In the data below, count every line that holds the string "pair" and reply with the number alone.
************
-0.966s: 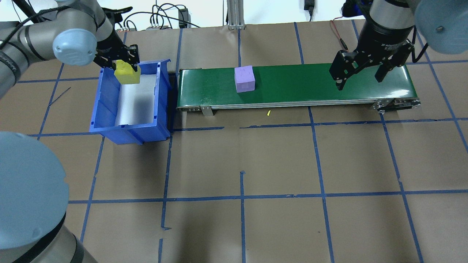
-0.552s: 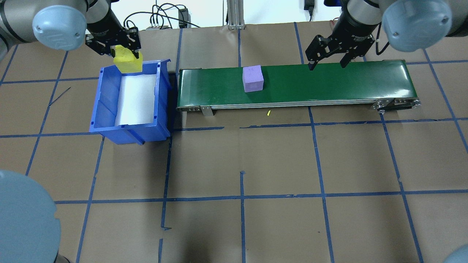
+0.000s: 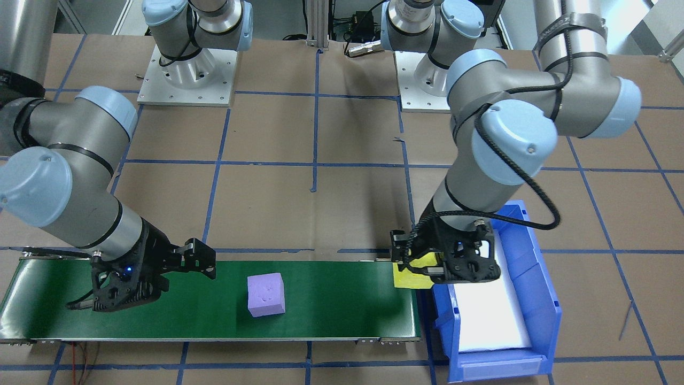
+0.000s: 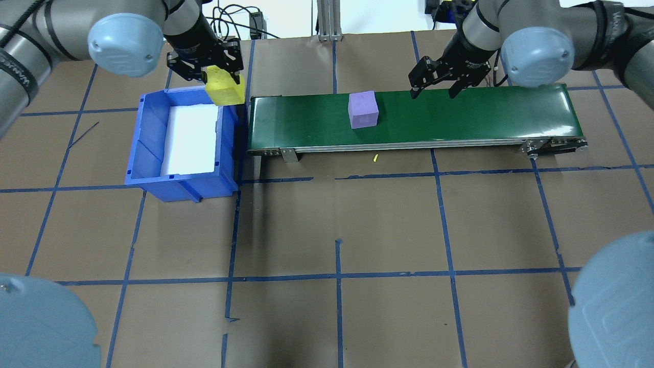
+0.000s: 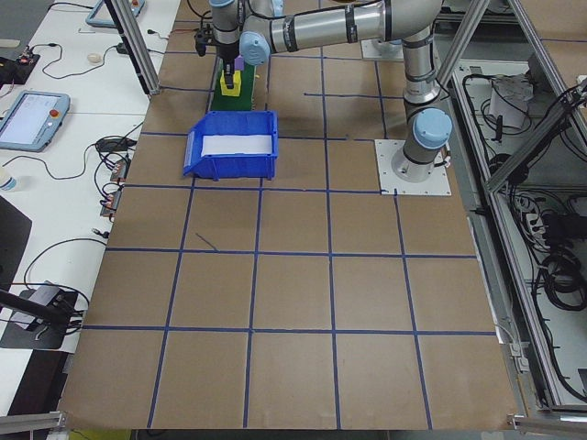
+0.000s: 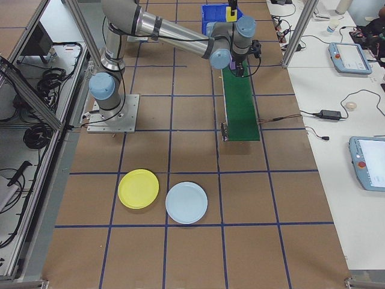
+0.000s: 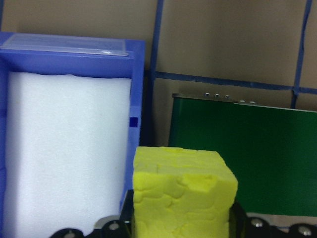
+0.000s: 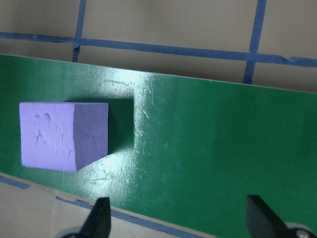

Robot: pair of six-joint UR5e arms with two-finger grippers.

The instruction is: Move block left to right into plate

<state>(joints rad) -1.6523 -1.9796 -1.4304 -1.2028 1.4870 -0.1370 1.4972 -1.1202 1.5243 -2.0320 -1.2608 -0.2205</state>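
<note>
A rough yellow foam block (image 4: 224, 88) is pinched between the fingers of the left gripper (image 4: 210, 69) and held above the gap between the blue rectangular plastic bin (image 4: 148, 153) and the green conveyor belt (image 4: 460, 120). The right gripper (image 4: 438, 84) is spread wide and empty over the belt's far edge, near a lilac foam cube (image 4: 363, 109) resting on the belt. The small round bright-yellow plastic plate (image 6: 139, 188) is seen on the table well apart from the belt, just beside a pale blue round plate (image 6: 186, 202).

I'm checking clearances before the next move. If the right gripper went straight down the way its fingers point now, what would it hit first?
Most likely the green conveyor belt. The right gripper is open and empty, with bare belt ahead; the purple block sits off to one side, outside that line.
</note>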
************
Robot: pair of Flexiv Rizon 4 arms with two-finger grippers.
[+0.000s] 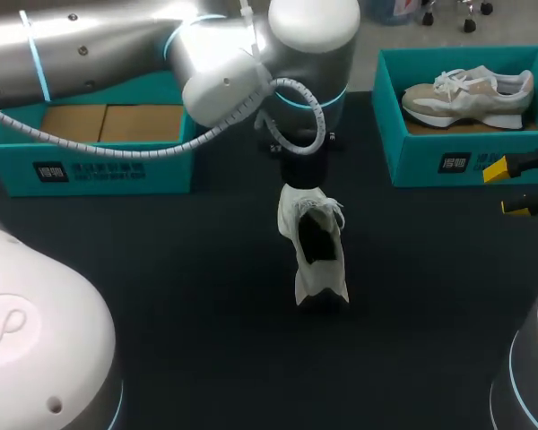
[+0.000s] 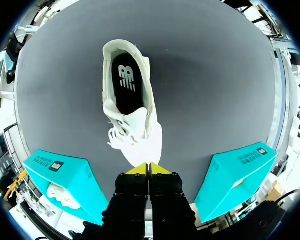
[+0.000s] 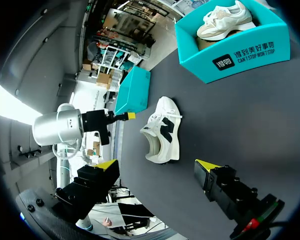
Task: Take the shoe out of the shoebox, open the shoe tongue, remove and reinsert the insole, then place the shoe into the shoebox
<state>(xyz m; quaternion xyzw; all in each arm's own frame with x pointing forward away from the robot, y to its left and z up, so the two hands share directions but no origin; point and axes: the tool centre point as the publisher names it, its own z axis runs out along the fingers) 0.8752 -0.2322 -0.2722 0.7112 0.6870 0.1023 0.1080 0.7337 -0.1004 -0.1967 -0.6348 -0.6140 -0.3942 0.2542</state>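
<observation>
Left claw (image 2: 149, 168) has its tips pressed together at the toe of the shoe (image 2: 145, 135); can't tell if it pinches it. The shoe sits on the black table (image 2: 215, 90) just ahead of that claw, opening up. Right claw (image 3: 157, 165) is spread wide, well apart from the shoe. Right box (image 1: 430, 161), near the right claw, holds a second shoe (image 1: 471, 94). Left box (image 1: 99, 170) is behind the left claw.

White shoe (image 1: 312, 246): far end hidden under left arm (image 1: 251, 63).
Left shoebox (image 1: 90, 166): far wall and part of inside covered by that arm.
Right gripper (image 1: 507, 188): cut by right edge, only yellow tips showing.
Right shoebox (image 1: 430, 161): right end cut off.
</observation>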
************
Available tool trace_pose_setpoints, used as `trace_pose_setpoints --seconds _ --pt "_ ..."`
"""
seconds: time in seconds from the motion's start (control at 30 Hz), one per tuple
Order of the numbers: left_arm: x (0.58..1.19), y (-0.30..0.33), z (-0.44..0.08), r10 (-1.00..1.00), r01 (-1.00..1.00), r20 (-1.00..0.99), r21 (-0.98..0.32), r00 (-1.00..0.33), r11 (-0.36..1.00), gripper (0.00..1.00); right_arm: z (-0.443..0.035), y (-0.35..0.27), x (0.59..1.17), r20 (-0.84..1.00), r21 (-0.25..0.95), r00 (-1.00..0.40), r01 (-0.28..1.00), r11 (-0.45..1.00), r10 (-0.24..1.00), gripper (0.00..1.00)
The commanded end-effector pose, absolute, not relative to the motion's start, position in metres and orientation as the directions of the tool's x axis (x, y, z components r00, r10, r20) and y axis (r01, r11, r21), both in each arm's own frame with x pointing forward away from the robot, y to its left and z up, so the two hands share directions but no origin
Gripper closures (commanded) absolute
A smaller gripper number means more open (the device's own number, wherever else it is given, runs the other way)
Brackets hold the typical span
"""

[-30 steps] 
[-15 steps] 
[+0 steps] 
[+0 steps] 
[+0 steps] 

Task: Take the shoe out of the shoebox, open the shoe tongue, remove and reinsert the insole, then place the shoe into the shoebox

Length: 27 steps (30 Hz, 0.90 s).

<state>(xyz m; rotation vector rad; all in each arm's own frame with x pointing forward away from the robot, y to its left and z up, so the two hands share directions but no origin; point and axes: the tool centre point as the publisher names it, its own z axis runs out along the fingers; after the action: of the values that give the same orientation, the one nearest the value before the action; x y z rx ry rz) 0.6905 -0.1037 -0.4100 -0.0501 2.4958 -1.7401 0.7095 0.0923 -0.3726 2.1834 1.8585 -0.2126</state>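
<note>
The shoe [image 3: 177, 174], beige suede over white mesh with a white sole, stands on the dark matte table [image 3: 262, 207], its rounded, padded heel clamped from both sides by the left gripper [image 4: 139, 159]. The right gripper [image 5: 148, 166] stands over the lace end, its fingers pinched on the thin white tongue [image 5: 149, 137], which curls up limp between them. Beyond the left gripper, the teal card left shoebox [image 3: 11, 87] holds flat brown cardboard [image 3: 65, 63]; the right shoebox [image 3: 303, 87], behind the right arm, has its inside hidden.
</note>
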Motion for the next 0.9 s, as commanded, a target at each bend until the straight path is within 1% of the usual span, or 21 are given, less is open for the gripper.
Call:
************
▸ WRITTEN ANSWER: 2